== DATA EXTRACT ==

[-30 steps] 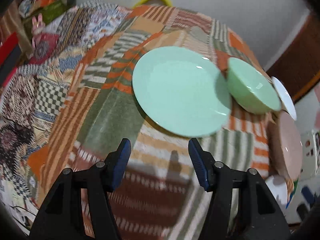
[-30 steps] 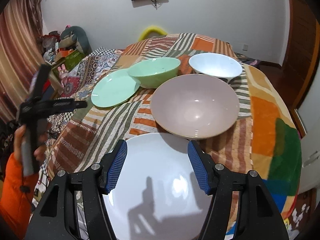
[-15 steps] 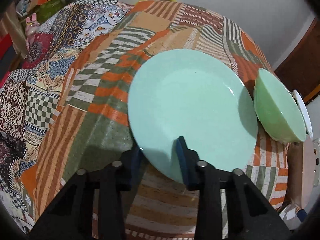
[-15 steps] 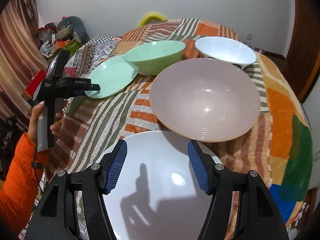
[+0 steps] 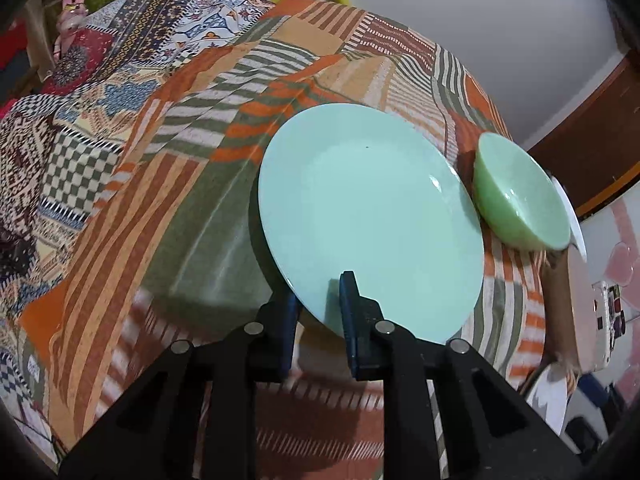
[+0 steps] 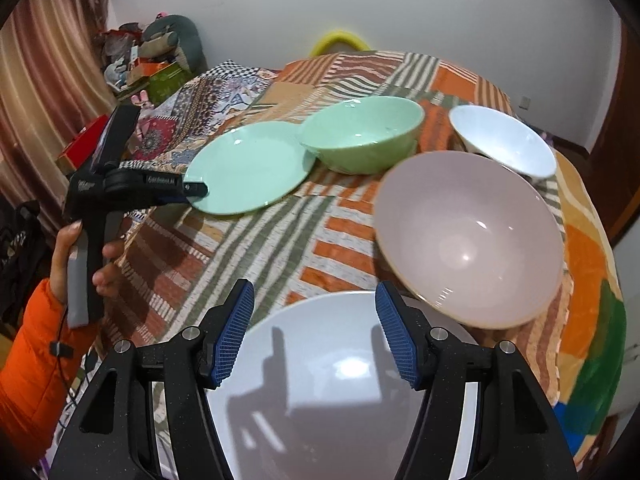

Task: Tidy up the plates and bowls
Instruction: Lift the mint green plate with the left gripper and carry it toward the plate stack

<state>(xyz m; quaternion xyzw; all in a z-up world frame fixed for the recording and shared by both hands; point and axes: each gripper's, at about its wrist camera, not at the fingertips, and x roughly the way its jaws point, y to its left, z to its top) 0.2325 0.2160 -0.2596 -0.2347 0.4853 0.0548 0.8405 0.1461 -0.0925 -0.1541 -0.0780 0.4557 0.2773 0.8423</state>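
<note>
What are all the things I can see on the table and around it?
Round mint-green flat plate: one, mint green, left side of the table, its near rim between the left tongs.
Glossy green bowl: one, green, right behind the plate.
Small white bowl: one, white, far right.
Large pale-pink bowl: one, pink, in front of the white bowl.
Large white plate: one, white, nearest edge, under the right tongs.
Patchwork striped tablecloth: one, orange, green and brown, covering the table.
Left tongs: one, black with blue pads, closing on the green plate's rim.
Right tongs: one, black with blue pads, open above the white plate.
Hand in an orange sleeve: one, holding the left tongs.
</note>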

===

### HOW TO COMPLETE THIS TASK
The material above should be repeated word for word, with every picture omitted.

### WRITTEN REPLY
[-30 steps] 
[-30 steps] 
[-15 steps] 
[-15 steps] 
[+0 steps] 
[+0 steps] 

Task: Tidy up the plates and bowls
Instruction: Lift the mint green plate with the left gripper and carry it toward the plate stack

<state>(xyz m; quaternion xyzw; all in a z-up world frame fixed for the recording and shared by both hands; point and axes: each gripper's, at about its wrist camera, not at the fingertips, and x roughly the way its jaws point, y to its left, z to its top) 0.2325 0.2160 -0.2596 -0.2347 0.4853 0.0548 0.8405 0.1461 -0.0925 -0.1541 -0.0780 0.4557 0.2773 0.8423</state>
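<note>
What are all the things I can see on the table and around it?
Round mint-green flat plate: one, mint green, left side of the table, its near rim between the left tongs.
Glossy green bowl: one, green, right behind the plate.
Small white bowl: one, white, far right.
Large pale-pink bowl: one, pink, in front of the white bowl.
Large white plate: one, white, nearest edge, under the right tongs.
Patchwork striped tablecloth: one, orange, green and brown, covering the table.
Left tongs: one, black with blue pads, closing on the green plate's rim.
Right tongs: one, black with blue pads, open above the white plate.
Hand in an orange sleeve: one, holding the left tongs.
</note>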

At this point, the answer is complete.